## What you need to do
Below are the records. Retype exactly the lines between the lines holding "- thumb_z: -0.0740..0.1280" and "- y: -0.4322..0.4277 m", inclusive.

## Source information
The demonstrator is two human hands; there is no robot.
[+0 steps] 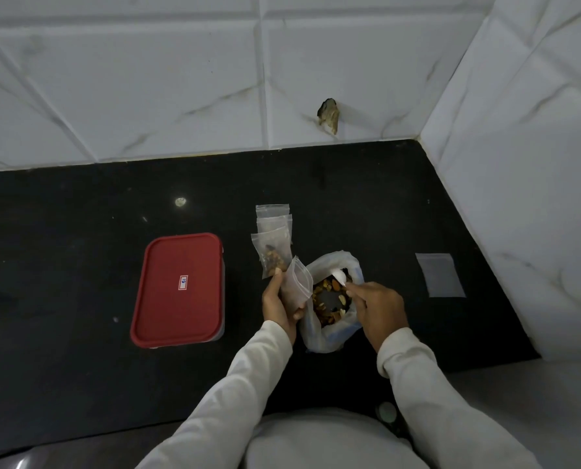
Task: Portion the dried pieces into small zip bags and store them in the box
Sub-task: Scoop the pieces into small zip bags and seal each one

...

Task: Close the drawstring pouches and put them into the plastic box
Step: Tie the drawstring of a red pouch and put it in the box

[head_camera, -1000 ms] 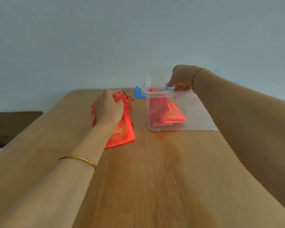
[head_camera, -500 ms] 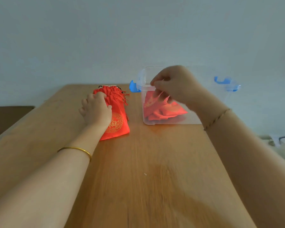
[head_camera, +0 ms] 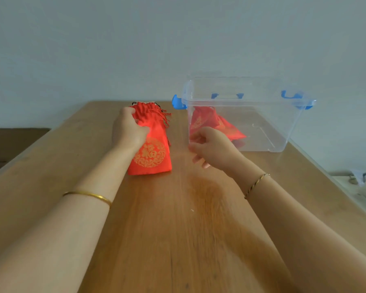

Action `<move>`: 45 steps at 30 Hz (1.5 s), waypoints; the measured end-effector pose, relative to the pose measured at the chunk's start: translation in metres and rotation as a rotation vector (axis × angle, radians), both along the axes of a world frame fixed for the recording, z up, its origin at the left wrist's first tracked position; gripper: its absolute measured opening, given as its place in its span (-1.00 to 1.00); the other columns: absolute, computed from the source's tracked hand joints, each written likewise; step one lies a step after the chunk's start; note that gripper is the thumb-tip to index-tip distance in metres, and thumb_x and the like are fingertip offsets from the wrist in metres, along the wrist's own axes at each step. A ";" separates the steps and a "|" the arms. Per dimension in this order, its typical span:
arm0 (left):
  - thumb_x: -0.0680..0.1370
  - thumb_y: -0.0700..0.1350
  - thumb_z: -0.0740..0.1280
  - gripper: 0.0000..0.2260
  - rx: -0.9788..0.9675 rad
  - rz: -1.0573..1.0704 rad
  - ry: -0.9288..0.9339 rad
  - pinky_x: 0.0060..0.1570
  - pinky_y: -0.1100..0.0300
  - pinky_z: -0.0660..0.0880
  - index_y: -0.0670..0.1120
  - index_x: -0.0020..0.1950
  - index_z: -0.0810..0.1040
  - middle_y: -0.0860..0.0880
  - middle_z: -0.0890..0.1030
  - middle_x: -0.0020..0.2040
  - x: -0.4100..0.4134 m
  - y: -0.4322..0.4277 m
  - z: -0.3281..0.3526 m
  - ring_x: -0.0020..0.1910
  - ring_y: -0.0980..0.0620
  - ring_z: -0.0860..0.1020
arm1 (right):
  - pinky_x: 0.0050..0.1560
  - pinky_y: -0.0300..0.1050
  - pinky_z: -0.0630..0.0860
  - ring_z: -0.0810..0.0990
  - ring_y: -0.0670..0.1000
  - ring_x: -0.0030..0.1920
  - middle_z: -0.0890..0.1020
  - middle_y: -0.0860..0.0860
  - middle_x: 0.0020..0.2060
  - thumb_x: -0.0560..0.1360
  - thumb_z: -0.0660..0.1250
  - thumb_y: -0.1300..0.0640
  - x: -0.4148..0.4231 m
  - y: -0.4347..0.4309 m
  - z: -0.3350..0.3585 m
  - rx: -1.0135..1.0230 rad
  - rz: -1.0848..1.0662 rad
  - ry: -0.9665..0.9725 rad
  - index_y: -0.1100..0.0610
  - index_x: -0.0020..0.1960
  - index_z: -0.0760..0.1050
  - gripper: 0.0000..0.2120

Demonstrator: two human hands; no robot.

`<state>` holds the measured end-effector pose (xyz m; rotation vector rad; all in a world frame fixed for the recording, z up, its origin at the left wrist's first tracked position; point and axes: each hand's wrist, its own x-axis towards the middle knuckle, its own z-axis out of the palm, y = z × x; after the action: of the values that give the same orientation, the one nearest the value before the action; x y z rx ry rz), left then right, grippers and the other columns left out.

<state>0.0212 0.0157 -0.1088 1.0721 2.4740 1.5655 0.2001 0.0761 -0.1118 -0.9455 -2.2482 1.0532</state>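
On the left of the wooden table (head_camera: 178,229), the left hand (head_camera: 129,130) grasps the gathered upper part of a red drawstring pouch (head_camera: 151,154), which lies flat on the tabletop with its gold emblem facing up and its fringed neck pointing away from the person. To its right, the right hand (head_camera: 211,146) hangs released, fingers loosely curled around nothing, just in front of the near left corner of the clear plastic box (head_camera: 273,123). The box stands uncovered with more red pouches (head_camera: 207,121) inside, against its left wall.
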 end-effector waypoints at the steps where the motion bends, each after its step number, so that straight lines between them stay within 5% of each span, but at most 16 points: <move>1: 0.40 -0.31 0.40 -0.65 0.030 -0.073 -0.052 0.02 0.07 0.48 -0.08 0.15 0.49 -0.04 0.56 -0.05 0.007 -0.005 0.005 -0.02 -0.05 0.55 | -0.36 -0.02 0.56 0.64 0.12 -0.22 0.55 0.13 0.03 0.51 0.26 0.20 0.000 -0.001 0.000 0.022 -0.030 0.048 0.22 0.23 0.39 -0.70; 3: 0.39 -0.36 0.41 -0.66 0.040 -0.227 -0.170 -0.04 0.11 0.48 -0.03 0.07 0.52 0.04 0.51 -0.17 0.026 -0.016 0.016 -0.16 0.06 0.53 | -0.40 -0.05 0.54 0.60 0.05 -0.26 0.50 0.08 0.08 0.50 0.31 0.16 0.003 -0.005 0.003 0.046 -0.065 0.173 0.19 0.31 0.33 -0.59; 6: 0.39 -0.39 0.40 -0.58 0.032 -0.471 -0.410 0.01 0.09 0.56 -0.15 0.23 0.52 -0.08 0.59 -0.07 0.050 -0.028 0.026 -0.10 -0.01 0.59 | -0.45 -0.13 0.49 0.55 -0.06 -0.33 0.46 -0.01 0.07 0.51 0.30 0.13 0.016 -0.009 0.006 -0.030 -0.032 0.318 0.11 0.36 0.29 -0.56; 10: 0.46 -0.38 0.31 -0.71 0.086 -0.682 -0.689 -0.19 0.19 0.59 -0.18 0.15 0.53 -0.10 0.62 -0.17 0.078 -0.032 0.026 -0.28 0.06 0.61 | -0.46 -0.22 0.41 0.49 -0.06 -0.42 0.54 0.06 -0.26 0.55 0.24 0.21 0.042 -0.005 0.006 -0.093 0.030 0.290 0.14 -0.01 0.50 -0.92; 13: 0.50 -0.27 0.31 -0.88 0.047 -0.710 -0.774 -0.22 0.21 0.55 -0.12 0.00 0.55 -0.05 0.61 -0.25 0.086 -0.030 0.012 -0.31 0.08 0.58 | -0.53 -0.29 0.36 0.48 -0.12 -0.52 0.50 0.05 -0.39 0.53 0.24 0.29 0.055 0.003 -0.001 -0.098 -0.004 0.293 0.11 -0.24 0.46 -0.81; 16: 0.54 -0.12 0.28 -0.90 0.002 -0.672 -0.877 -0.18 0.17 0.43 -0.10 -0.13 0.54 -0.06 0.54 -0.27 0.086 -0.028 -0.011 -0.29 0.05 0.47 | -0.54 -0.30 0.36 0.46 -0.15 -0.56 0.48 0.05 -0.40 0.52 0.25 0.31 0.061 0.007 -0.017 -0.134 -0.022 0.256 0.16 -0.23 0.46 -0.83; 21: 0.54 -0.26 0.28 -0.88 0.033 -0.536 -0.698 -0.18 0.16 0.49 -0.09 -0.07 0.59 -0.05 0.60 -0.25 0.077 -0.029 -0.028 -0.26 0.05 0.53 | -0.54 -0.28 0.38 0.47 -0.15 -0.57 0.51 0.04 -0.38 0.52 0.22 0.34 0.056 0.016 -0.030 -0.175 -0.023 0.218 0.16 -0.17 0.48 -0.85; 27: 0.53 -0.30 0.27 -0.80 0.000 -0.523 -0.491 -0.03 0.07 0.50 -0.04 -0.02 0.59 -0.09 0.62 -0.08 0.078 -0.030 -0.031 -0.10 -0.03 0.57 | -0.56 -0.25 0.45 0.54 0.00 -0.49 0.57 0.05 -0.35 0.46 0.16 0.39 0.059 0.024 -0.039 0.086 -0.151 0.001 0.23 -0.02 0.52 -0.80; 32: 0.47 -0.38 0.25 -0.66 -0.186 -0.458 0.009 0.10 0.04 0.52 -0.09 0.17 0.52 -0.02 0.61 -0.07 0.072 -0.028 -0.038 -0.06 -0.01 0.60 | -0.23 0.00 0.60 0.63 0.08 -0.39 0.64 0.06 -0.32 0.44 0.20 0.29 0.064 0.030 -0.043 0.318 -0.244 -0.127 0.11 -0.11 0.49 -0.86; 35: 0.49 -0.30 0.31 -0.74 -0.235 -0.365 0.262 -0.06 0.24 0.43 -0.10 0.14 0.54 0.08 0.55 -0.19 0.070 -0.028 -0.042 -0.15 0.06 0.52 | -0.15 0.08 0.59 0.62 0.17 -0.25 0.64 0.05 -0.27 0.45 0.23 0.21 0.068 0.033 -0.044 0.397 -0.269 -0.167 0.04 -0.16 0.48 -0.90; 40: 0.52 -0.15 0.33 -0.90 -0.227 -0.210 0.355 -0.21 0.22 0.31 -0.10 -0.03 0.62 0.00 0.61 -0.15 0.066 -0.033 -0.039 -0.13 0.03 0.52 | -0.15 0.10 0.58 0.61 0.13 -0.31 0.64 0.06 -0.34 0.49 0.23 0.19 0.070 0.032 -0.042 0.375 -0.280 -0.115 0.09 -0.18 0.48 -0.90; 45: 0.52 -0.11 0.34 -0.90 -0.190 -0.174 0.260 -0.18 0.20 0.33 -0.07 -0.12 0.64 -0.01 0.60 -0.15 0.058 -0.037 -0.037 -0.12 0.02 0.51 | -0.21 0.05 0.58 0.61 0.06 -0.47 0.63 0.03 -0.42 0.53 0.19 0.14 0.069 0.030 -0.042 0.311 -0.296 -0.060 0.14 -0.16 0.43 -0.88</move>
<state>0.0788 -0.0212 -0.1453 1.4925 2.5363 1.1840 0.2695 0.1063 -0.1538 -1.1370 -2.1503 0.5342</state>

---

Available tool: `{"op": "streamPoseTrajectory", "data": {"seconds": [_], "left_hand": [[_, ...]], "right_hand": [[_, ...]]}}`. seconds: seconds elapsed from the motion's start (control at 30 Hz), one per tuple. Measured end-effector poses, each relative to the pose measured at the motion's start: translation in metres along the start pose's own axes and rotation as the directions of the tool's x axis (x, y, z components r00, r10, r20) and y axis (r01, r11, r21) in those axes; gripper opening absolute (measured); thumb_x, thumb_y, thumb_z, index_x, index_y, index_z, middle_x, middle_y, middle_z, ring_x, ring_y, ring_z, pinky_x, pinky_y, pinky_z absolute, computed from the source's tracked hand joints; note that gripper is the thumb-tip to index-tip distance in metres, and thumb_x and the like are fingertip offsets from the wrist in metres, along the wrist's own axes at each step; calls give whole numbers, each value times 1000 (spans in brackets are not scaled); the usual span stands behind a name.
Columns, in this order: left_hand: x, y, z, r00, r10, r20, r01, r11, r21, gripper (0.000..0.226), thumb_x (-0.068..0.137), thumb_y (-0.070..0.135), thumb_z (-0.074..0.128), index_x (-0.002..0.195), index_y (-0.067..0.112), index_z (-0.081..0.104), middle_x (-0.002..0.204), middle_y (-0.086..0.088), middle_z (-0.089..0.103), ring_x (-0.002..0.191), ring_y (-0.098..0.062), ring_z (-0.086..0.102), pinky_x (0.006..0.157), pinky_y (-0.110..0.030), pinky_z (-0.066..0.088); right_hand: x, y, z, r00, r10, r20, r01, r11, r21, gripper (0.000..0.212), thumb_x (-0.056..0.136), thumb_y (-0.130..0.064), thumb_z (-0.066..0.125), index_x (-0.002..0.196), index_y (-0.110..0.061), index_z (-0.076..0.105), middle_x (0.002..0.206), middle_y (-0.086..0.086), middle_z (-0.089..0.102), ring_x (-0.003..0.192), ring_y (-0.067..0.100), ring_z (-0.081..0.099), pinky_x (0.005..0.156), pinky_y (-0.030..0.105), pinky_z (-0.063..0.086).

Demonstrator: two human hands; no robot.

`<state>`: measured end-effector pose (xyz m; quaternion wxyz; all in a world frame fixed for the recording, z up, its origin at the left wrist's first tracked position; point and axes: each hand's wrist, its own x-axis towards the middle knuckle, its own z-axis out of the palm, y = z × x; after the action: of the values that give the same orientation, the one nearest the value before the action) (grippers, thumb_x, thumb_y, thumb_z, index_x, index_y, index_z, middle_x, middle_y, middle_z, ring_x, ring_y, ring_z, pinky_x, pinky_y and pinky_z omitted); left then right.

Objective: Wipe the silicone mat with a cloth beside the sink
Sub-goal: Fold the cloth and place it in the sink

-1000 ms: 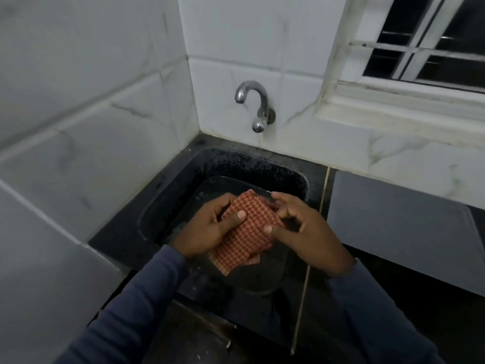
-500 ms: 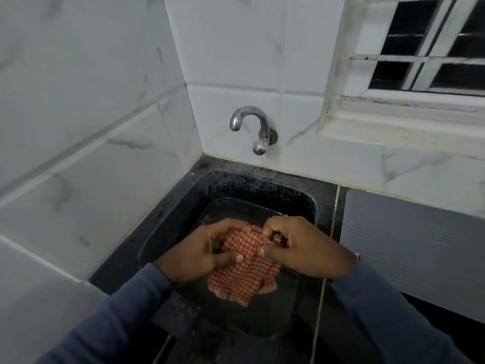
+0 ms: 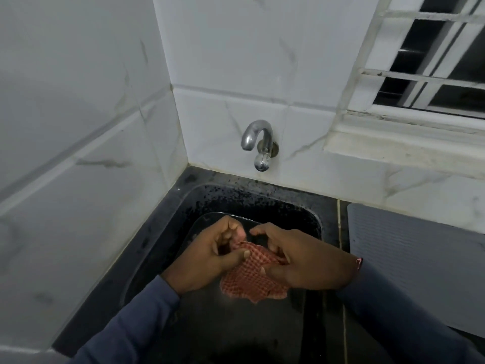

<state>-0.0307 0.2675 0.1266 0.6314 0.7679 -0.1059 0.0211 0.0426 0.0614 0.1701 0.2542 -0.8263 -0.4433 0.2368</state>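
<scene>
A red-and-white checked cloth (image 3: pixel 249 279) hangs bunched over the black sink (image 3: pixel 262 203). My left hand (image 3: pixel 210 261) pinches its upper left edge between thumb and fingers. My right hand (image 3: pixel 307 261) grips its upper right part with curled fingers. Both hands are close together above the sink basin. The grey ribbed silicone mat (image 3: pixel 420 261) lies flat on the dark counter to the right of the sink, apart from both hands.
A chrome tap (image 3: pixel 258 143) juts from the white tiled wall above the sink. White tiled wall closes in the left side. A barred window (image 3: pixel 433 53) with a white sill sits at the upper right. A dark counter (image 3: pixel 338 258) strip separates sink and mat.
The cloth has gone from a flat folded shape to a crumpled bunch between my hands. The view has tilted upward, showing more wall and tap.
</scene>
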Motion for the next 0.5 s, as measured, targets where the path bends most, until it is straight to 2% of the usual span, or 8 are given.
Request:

## Your response
  - thumb_z: -0.0740..0.1280
  - gripper: 0.0000..0.2260
  - rx: -0.9788..0.9675 rad
  - rz: -1.0573..1.0704 rad
  - ry: -0.9288..0.9339 rad
  - pinky_x: 0.0060..0.1570
  - pinky_y: -0.1100..0.0300
  - pinky_z: -0.0660..0.0880
  - index_y: -0.0670..0.1120
  - index_x: -0.0020..0.1950
  - index_z: -0.0810..0.1040
  - middle_y: -0.0860..0.0880
  - middle_z: -0.0890..0.1030
  - middle_x: -0.0020..0.2040
  - x: -0.4100..0.4134 m
  - y: -0.4322..0.4277 m

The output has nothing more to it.